The Shorland is an armoured patrol car that was designed specifically for the Royal Ulster Constabulary by Frederick Butler. The first design meeting took place in November 1961. The third and final prototype was completed in 1964 and the first RUC Shorlands were delivered in 1966. They were reallocated to the Ulster Defence Regiment in 1970. The Royal Ulster Constabulary soon replaced the Shorland with an armoured Land Rover with more conventional profile and no machine gun turret.

The vehicles were built by Short Brothers and Harland of Belfast using the chassis from the Series IIA Land Rover.

By the nineties, the Land Rover Tangi, designed and built by the Royal Ulster Constabulary's own vehicle engineering team, was by far the most common model of armoured Land Rover.

Shorts and Harland continued to develop the original Shorland from an armoured patrol car with a crew of three to an armoured personnel vehicle, capable of carrying two up front and six in the rear; a small number of these were used on the streets in Northern Ireland as late as 1998.

In 1996, the Short Brothers sold the complete Shorland design to British Aerospace Australia.

They were also used by the RAF Police in Germany in the 1990s for Special Weapons (Nuclear) escort duties.

==Design==
The Shorland is a long wheelbase Land Rover with the turret similar in appearance to that of a Mk 2 Ferret scout car. The vehicle has upgraded suspension to deal with the extra weight of the armour.

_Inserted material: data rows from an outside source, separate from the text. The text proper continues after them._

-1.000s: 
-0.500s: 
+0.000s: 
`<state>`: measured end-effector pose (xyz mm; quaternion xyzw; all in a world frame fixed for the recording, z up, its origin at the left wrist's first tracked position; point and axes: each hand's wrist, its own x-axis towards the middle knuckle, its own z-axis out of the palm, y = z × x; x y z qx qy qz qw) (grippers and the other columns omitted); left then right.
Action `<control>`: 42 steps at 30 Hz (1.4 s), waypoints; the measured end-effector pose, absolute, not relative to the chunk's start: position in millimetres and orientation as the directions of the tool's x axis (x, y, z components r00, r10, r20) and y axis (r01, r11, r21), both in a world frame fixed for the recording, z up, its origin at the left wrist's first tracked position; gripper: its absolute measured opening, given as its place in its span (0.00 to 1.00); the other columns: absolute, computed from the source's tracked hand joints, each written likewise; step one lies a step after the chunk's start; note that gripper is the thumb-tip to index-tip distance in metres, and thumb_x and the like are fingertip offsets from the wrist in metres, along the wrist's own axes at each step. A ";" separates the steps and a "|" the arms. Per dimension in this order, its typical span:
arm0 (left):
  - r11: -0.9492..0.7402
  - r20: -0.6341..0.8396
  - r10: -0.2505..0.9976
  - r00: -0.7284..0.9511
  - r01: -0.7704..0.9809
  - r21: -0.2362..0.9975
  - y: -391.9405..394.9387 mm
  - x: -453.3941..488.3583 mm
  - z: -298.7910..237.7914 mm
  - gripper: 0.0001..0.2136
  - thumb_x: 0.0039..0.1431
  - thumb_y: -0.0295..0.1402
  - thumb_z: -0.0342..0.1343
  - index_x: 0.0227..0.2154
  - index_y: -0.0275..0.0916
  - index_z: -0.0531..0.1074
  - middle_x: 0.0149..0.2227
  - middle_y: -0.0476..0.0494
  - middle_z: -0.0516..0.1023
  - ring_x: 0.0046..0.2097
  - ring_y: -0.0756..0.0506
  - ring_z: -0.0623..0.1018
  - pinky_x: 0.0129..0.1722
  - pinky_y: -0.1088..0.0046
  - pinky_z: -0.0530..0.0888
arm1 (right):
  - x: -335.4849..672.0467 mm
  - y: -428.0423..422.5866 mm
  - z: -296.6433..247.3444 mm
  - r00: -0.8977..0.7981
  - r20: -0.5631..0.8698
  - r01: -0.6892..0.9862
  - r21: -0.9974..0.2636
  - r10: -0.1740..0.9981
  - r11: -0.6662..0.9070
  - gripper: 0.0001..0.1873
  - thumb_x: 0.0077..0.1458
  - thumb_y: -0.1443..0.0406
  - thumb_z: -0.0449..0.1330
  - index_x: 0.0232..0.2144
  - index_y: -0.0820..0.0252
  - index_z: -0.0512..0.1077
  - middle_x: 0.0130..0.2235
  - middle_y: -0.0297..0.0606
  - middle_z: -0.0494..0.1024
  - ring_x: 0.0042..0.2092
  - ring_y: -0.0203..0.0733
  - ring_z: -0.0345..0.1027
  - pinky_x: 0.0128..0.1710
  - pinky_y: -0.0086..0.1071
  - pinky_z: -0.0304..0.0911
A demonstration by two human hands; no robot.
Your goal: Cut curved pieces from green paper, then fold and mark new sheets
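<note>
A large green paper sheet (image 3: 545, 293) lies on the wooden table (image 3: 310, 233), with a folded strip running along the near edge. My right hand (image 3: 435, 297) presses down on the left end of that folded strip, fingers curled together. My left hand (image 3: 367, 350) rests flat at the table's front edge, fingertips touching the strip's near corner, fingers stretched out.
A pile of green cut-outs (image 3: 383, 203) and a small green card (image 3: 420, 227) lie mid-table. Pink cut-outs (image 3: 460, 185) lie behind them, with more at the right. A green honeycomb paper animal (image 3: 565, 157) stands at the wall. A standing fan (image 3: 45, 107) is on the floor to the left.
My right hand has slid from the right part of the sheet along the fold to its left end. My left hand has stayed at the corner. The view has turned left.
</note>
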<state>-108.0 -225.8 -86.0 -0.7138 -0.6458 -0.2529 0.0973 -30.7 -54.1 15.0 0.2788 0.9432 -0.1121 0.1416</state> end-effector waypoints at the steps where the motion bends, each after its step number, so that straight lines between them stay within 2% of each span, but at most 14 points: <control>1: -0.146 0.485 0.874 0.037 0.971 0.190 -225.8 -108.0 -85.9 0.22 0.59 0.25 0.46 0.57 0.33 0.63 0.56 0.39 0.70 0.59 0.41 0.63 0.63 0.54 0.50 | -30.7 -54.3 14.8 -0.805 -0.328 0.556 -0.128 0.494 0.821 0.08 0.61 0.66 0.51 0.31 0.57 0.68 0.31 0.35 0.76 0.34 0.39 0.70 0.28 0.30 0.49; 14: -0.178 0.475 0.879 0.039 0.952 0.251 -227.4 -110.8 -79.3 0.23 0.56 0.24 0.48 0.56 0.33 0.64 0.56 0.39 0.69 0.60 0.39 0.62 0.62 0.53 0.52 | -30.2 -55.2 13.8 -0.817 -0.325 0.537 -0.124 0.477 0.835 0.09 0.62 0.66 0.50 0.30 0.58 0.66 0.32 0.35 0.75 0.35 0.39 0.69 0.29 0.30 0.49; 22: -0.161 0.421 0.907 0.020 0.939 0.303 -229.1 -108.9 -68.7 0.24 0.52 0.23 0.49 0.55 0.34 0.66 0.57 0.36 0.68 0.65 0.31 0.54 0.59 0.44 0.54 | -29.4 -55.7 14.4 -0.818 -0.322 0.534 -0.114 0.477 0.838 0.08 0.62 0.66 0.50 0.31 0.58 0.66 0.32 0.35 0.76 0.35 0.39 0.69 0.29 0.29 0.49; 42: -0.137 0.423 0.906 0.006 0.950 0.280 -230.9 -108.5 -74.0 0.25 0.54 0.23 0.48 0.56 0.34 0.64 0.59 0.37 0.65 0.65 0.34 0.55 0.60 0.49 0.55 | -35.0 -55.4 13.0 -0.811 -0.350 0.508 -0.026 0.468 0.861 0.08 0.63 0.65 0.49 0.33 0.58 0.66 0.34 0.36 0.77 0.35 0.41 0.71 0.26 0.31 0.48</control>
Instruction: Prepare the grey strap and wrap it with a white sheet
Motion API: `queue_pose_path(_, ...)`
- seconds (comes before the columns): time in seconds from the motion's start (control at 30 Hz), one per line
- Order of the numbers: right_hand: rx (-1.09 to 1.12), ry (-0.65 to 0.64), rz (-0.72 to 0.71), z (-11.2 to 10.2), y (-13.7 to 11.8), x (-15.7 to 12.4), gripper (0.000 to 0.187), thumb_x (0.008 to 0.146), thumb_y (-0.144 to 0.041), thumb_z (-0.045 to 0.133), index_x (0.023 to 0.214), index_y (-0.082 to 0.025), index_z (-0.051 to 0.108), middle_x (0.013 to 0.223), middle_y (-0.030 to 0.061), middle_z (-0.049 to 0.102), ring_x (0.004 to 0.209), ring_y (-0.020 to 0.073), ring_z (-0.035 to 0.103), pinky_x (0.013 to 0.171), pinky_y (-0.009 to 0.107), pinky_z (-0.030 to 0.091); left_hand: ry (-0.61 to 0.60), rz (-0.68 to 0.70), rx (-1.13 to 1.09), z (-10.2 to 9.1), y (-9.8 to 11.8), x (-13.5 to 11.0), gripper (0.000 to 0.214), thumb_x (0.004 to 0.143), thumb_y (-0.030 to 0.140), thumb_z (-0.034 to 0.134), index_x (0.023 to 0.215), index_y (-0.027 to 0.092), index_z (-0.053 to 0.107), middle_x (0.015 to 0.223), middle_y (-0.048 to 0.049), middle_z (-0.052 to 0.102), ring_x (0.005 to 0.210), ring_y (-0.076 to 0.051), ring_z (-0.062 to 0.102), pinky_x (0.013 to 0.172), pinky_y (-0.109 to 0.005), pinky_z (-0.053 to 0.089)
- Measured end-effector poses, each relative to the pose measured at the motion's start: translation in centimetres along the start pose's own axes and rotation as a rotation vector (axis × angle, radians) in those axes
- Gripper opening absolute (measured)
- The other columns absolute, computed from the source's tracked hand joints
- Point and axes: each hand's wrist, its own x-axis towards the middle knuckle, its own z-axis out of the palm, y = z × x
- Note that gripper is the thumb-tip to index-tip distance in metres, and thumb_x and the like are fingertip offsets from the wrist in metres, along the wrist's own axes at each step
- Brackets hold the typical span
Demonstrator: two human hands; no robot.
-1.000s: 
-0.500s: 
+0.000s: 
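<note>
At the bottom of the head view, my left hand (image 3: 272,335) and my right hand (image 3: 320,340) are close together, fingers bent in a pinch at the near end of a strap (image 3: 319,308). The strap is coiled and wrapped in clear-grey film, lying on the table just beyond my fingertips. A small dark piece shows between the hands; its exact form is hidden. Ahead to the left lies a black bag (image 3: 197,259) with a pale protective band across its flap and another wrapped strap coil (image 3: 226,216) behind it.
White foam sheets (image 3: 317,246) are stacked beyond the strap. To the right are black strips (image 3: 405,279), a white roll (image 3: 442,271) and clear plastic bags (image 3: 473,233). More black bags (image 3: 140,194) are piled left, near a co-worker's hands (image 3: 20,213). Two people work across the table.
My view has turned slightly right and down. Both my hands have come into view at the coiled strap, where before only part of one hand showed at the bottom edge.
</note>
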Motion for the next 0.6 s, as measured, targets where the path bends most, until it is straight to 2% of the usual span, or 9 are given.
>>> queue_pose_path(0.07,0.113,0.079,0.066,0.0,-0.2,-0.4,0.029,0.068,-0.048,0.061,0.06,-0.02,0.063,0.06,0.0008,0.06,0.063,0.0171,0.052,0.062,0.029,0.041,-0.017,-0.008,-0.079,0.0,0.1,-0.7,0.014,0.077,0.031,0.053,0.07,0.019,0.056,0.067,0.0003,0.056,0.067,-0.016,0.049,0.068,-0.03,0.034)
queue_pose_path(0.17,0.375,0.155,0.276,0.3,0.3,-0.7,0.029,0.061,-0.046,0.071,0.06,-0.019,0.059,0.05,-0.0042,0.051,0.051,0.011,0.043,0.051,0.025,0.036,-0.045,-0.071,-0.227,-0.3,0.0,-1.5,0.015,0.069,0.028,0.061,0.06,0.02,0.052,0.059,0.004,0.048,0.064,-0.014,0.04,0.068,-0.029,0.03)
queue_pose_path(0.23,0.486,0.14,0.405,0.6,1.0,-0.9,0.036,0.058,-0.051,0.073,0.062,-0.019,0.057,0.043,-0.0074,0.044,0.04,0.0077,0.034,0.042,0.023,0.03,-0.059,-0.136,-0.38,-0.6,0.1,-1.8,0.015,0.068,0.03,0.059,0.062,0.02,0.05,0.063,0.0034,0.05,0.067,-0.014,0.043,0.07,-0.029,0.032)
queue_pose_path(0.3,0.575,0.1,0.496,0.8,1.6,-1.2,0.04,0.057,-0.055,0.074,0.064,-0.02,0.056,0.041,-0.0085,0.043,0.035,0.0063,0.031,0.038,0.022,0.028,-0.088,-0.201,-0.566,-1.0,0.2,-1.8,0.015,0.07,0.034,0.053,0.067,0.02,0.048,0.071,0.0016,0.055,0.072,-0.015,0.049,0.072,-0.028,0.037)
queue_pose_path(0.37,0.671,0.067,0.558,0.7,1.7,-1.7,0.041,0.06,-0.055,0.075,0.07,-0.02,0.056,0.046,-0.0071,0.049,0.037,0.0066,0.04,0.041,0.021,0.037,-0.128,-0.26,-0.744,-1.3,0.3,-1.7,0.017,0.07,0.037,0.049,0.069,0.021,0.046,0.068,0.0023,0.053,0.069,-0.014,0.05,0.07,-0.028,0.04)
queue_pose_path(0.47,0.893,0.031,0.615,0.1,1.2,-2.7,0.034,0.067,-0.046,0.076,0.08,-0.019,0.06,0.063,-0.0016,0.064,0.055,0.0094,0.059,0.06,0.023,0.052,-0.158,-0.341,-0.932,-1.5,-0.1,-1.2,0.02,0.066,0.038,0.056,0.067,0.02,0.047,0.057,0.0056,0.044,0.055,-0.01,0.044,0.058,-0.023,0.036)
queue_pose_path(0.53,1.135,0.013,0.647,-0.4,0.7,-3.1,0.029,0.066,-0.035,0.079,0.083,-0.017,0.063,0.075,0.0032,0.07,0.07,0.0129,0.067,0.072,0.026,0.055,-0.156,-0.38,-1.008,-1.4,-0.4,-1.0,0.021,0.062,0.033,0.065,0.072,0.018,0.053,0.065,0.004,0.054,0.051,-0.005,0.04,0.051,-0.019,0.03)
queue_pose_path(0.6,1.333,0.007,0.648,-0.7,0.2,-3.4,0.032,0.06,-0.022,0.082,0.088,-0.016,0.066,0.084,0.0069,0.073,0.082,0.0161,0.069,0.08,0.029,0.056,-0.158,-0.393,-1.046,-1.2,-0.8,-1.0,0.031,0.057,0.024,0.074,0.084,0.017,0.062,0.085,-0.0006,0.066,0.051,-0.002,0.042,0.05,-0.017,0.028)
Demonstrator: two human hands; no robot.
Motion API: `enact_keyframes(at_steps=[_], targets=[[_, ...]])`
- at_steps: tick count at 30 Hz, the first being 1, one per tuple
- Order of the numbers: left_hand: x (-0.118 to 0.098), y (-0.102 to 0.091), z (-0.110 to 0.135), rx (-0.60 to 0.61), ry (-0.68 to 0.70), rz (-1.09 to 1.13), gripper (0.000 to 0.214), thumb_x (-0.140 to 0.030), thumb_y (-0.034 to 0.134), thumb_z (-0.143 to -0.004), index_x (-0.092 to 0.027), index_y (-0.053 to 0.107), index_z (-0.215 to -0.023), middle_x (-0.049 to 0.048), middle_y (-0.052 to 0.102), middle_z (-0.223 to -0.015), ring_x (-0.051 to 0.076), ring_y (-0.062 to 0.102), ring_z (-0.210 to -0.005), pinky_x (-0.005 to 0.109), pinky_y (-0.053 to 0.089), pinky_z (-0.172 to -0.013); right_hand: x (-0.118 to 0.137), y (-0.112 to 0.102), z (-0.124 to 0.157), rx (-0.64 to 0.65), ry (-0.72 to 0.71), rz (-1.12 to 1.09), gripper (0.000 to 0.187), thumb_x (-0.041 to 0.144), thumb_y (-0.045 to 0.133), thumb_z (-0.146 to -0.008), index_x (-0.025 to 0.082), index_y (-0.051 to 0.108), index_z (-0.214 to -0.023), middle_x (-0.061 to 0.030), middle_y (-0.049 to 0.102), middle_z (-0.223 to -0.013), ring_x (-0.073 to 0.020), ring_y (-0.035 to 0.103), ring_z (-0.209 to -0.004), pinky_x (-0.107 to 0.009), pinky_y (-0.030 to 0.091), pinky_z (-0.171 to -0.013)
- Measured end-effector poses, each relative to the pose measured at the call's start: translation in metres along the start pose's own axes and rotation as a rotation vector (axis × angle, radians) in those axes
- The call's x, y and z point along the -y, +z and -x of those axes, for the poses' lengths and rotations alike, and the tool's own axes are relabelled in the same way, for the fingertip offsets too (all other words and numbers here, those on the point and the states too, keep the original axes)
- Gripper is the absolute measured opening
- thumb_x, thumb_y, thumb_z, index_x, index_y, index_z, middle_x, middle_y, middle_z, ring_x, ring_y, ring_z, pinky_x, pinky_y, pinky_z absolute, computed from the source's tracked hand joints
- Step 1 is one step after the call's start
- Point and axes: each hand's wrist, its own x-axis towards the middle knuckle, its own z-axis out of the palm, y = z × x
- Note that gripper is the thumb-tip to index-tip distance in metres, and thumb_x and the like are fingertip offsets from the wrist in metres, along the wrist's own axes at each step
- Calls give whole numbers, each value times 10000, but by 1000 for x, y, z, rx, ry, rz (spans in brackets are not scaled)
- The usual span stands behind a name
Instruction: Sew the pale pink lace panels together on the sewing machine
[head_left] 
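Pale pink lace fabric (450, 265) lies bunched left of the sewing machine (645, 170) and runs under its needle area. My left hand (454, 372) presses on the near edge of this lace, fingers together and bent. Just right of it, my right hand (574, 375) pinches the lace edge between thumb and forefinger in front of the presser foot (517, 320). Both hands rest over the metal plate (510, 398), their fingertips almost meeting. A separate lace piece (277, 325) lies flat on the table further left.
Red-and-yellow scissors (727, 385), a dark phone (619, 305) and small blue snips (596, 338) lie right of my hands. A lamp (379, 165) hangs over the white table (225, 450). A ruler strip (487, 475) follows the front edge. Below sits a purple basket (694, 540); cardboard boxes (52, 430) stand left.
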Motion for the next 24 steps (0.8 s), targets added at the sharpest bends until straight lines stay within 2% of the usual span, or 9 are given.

==August 1969 deployment==
In August 1969 widespread sectarian violence and street unrest broke out in Northern Ireland, set against the backdrop of the ongoing Northern Ireland civil rights movement. In response the RUC deployed Shorland armored cars in Belfast, initially in a crowd control role. On 14 August an IRA unit opened fire on RUC officers and loyalist militants gathered at the intersection of Dover and Divis Street, at the edge of the predominantly Catholic district. Protestant Herbert Roy (26) was killed and three officers were wounded. Police responded with bursts from Sterling submachine guns. At this point, the RUC, misinterpreting the unrest as an IRA uprising, deployed the Shorlands in a live-fire role, and their .30 calibre bullets reportedly "tore through walls as if they were cardboard". In response to the RUC coming under fire at Divis Street, three Shorlands were requested. The Shorlands came under fire, and were also attacked with an explosive device and petrol bombs. The RUC believed that the shots had come from the Divis Flats complex. RUC officers inside the Shorlands opened fire with their turret-mounted machine-guns. At least thirteen Divis flats were recorded struck in the hail of gunfire. A nine-year-old boy, Patrick Rooney, was killed instantly by Shorland machine-gun fire as he lay in bed in one of the flats. He was the first child fatality during the violence.

The Republican Labour Party MP for Belfast Central, Paddy Kennedy, who was in the vicinity, phoned RUC headquarters and pleaded with Northern Ireland Minister for Home Affairs, Robert Porter, for the Shorlands to be withdrawn and the shooting to cease. Porter responded that this was impossible as "the whole town is in rebellion". Porter told Kennedy that Donegall Street police station was under heavy machine-gun fire when in fact it was undisturbed during the entirety of the unrest. Following the shooting of Catholic man Hugh McCabe in the Divis complex, a mob of 200 loyalists attacked Divis Street and began burning Catholic homes there. Six IRA members in St Comgall's School opened fire with rifle and submachinegun fire, repelling the invasion and wounding eight. Shortly afterwards an RUC Shorland appeared and opened fire on the school, but the IRA unit returned fire and escaped.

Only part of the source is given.